Exercise prompt: Scan the entries for lines with "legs" and say how many there are, with nothing more.

START Task input

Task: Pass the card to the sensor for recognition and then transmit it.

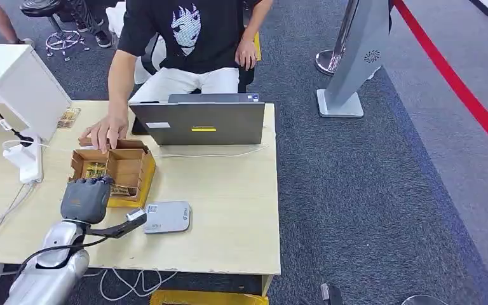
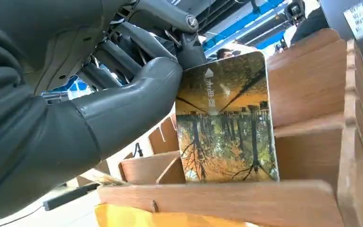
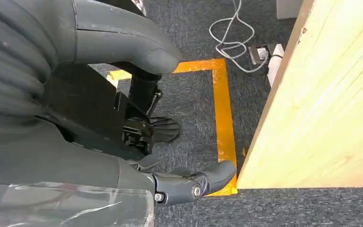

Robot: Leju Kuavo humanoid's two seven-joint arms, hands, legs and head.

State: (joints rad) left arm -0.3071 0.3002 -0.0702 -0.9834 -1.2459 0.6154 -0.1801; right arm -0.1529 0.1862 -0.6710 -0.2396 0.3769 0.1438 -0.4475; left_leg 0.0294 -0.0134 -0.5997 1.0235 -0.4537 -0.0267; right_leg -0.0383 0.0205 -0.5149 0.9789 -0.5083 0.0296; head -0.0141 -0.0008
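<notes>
Left hand pinches a glossy autumn-tree card upright.

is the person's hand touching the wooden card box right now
Yes, in the head view the person's hand rests on the far rim of the wooden card box, beside the laptop.

An office or demo hall is showing here. A person is sitting at a laptop; a red barrier belt is crossing grey carpet.
</notes>
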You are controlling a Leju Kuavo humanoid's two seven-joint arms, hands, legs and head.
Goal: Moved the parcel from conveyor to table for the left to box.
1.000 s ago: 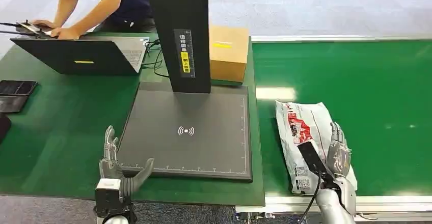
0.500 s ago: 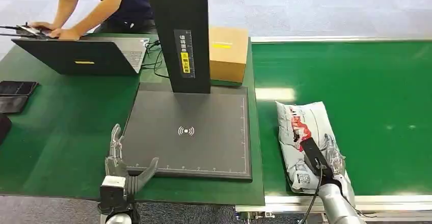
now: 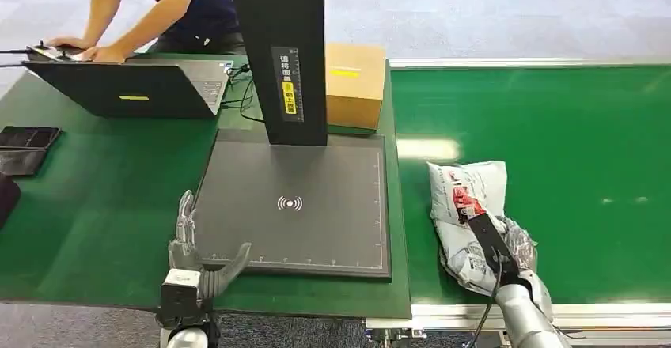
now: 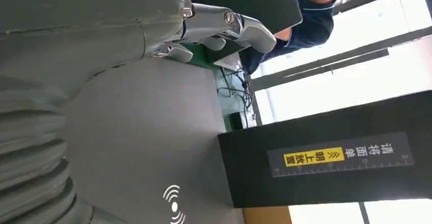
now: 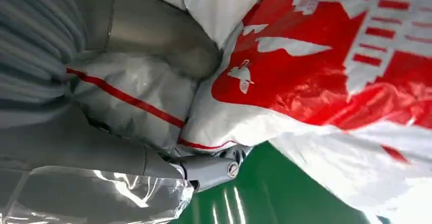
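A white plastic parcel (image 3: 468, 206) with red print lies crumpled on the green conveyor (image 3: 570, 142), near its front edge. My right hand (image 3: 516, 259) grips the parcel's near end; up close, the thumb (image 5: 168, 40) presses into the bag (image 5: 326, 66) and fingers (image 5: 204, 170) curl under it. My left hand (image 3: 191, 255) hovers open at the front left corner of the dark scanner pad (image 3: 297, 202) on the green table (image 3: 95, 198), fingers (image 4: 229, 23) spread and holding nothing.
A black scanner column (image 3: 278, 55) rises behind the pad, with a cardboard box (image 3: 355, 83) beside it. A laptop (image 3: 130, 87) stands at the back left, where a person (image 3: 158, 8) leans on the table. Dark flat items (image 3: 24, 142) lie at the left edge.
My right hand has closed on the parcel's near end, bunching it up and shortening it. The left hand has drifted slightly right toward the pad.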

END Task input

Solved problem: 2